--- STUDY MATERIAL Enclosed Below ---
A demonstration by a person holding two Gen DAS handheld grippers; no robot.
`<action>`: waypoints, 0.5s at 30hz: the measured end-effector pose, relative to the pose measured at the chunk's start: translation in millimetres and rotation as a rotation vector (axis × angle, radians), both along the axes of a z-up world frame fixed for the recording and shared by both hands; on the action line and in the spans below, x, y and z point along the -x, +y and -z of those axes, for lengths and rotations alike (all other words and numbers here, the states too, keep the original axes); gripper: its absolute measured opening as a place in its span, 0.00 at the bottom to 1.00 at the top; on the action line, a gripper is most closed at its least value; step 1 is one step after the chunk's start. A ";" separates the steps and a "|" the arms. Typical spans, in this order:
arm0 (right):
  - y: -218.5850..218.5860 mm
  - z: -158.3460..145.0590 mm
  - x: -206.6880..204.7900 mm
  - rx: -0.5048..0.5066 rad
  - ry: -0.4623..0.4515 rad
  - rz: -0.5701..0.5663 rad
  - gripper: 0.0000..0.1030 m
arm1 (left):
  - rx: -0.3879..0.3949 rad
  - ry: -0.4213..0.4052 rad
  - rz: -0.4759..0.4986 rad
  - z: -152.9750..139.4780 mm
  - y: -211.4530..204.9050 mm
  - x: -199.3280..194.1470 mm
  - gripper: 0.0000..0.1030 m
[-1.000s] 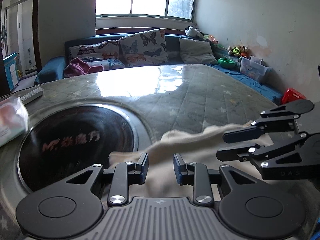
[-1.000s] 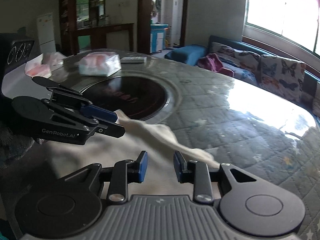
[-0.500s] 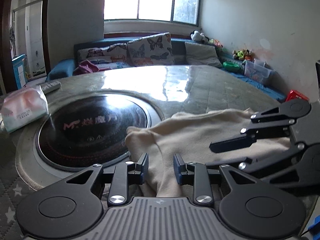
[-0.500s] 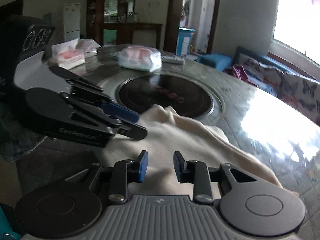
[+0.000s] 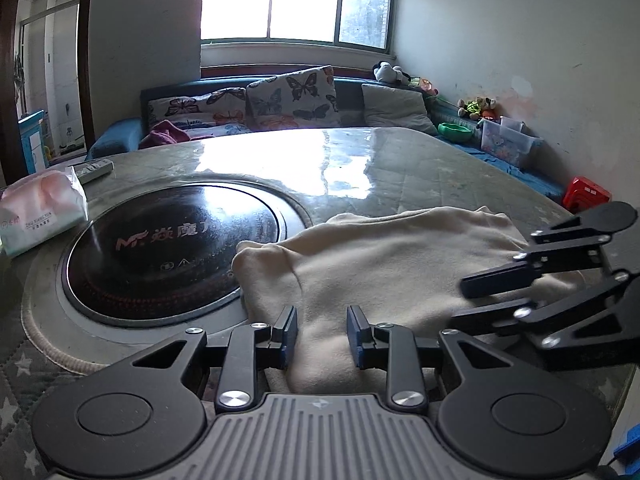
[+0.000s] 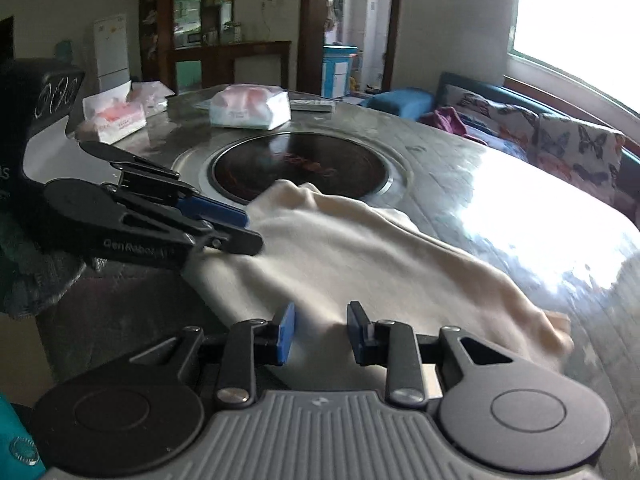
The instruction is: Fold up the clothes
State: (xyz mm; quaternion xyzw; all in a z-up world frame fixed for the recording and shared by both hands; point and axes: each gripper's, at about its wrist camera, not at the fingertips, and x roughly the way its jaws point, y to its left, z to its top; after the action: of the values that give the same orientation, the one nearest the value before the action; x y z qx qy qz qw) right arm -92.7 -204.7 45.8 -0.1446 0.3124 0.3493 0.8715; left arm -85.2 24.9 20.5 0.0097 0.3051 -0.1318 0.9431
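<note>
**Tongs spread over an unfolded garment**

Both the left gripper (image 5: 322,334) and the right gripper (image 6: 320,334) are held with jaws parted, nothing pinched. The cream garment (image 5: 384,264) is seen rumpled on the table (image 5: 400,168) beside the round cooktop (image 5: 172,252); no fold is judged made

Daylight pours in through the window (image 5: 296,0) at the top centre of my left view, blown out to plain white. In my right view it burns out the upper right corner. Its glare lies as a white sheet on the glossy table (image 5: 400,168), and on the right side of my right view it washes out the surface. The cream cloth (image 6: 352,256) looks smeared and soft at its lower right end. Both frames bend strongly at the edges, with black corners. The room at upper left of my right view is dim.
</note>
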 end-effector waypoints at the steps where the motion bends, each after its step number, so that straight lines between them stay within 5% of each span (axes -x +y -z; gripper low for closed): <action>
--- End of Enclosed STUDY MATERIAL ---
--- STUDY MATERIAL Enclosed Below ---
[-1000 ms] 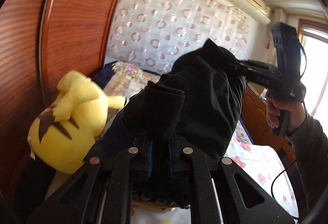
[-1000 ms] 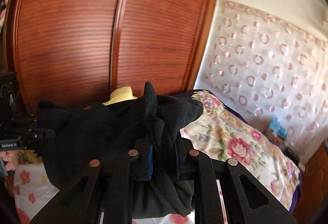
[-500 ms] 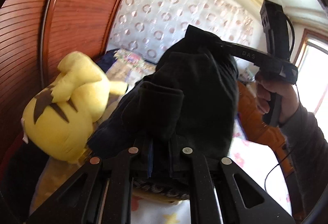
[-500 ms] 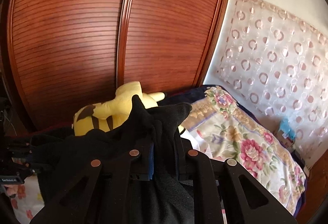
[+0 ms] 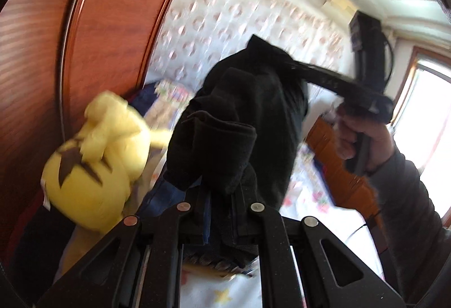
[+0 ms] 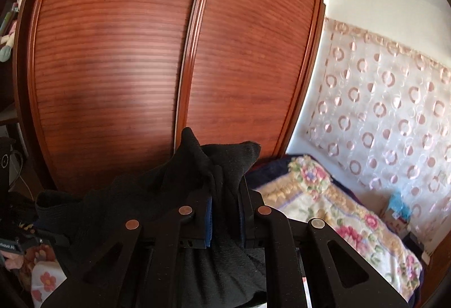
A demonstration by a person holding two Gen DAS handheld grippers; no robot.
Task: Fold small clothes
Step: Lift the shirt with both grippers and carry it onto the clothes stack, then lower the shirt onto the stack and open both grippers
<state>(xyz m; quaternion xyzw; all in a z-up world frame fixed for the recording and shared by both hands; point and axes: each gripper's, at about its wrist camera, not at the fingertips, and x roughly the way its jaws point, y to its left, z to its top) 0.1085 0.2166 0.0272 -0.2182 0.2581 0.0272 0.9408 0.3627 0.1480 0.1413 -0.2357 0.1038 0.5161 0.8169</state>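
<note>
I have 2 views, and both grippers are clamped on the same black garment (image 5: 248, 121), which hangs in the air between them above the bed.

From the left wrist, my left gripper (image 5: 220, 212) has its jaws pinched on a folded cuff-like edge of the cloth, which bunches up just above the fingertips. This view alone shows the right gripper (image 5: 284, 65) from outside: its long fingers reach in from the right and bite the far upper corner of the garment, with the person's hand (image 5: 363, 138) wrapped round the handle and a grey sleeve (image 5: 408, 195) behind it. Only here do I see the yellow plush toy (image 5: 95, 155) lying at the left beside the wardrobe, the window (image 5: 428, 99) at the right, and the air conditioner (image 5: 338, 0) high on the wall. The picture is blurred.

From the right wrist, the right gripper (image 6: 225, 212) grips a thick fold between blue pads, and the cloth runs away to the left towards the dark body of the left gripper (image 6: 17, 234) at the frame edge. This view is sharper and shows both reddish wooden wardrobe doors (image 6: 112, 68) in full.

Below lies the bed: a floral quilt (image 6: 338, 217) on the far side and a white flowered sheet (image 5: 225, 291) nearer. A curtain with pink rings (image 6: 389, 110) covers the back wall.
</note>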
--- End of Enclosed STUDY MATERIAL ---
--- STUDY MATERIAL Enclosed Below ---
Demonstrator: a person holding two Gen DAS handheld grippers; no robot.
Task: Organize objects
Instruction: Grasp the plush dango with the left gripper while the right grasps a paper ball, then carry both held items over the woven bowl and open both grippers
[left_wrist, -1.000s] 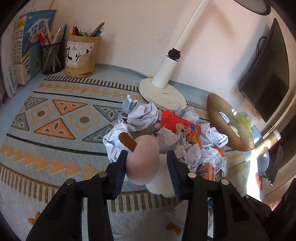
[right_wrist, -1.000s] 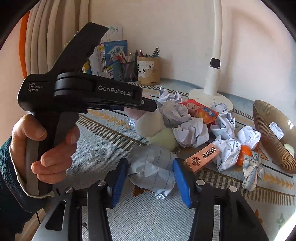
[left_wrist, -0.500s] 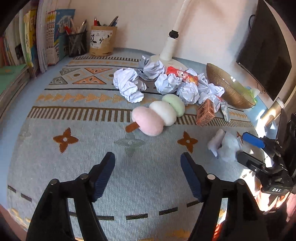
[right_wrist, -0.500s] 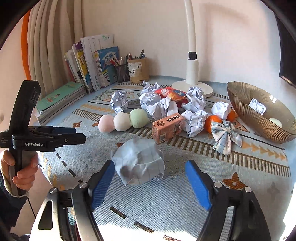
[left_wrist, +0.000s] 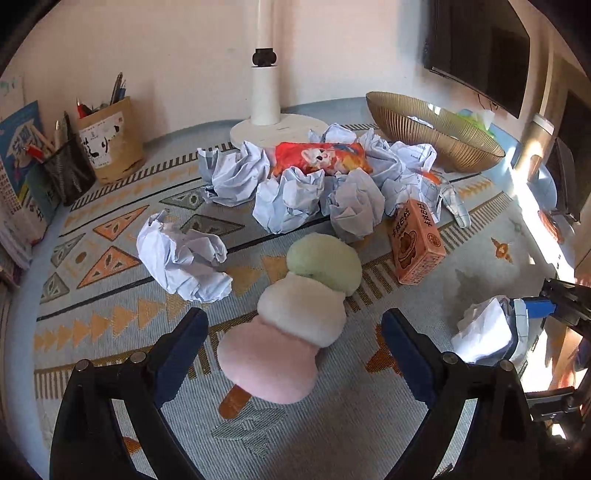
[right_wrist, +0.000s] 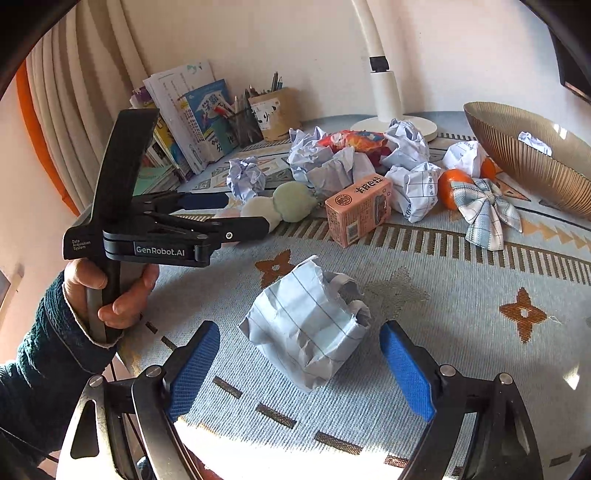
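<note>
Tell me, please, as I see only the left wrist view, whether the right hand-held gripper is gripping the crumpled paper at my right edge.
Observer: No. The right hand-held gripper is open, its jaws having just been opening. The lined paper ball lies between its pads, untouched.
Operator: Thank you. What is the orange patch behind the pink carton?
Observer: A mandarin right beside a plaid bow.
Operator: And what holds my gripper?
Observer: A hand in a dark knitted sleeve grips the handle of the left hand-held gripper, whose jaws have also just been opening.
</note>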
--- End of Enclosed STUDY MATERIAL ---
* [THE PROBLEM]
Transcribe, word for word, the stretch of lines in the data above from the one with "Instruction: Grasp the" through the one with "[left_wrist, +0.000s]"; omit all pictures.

* [TASK OUTPUT]
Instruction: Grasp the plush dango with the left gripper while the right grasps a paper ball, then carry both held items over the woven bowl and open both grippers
[left_wrist, -1.000s] 
[right_wrist, -1.000s] 
[left_wrist, -0.500s] 
[right_wrist, -0.500s] 
[left_wrist, +0.000s] 

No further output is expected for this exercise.